Comparison of six different assemblers performed by the Institute of Evolutionary Biology at the University of Edinburgh found that the DNASTAR SeqMan assembler generated a large proportion of novel sequences and resulted in the best alignment to the reference sequences. SeqMan capabilities are readily exploited for metagenome analysis, as exemplified by a study of the viromes of three North American bat species.
SeqMan was one of the three assemblers used in this study that identified several novel coronaviruses out of a pool of viruses. The company has just been awarded an NIH grant to further enhance a metagenomics analysis pipeline for SeqMan. “Our next challenge is automation of microbial genome assembly,” said Keyser.
“Bacterial genomes are surprisingly difficult to complete, especially for a novel organism. Open-source assemblers are not capable to resolve the repetitive areas, meaning that many gaps have to be ‘closed’ manually.
“Moreover, most of the other assemblers provide text files as the output, whereas SeqMan produces a fully editable project file, which allows the end user to edit individual sequences, edit contigs (split, merge), order contigs into scaffolds, and use specialized alignment algorithms to close gaps. I am not aware of any other software that provides as complete an interface for microbial genome assembly, gap closure, and annotation.”
Ready for Medical Grade?
“One of the big problems with big data is lack of quality standards and, therefore, lack of performance metrics such as accuracy of assemblers, accuracy of genotyping calls, detection limits of variants, etc.,” said Justin Johnson, director of bioinformatics, EdgeBio. “How do we know that the next-gen sequencing results are, indeed, accurate?”
EdgeBio leads the development of the validation protocol underwritten by the X Prize Foundation, a nonprofit organization that creates and manages global competitions to solve challenges facing humanity. The Archon Genomics Xprize presented by Express Scripts, a $10 million award, will be given to the first team to sequence the genomes of 100 centenarians in 30 days cheaply, accurately, and completely.

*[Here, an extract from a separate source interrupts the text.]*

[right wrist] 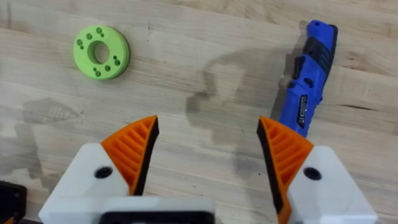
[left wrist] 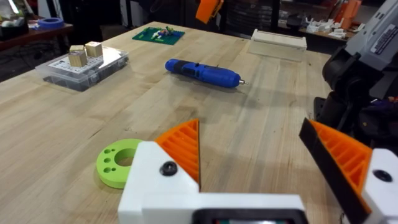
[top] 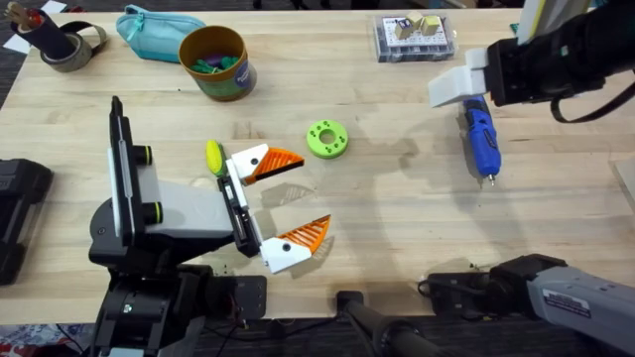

The genomes must be sequenced with an error rate of one in one million bases. At this level of quality, the resulting sequences are moving toward “medical-grade”, meaning that the data may be used in clinical care decisions. The purpose of the validation protocol is first to develop an answer key, and second to create an automated scoring system against the answer key.
To create the answer key, EdgeBio made 5,000 fosmids (cloned portions of the genome, about 200 MB) from two well-known reference samples, Yoruba Male and CEU Female. The fosmids were sequenced by three different methods to reveal the extent of the bias due to a particular sequencing platform.
“About 15% of single nucleotide polymorphisms (SNPs) can be attributed to sequencing technologies,” continued Johnson. “We evaluated the discordance between platforms and used multiple statistical algorithms to annotate true positives and true negatives.”
Next, EdgeBio developed software to compare the answer key with other sequencing results from the same two reference samples. The algorithm scores the results and produces the quality report. The company integrated the upload of test sequences, comparison, scoring, and reporting into a workflow with an intuitive interface (www.validationprotocol.org).
Even before the XPrize, EdgeBio was deeply invested in clinical sequencing and received CLIA certification in 2012.
“While the significance of whole genome is still not quite established, medical-grade sequencing of exomes, targeted gene pools, or transcriptomes may provide clinically actionable information,” said Johnson. “Development of performance metrics will speed up the incorporation of next-gen technologies into clinical diagnostics.”
“Simply annotating and aligning DNA sequences is not enough to discover their biomedical value,” said Martin Seifert, Ph.D., CEO, Genomatix. “To perform meaningful analysis of their sequencing data, the researchers need to view it in combination with existing biological knowledge.”
The Genomatix Genome Analyzer (GGA) enables visualization of NGS data in a context of multiple databases containing a comprehensive compilation of information on transcriptional regulation, DNA binding sites, epigenomic spots, and signaling networks.
“Knowledge datasets are available for 33 different organisms adding up to several terabytes of data. Cross-organism comparisons help assign meaning to genetic elements for which the function is not yet understood.”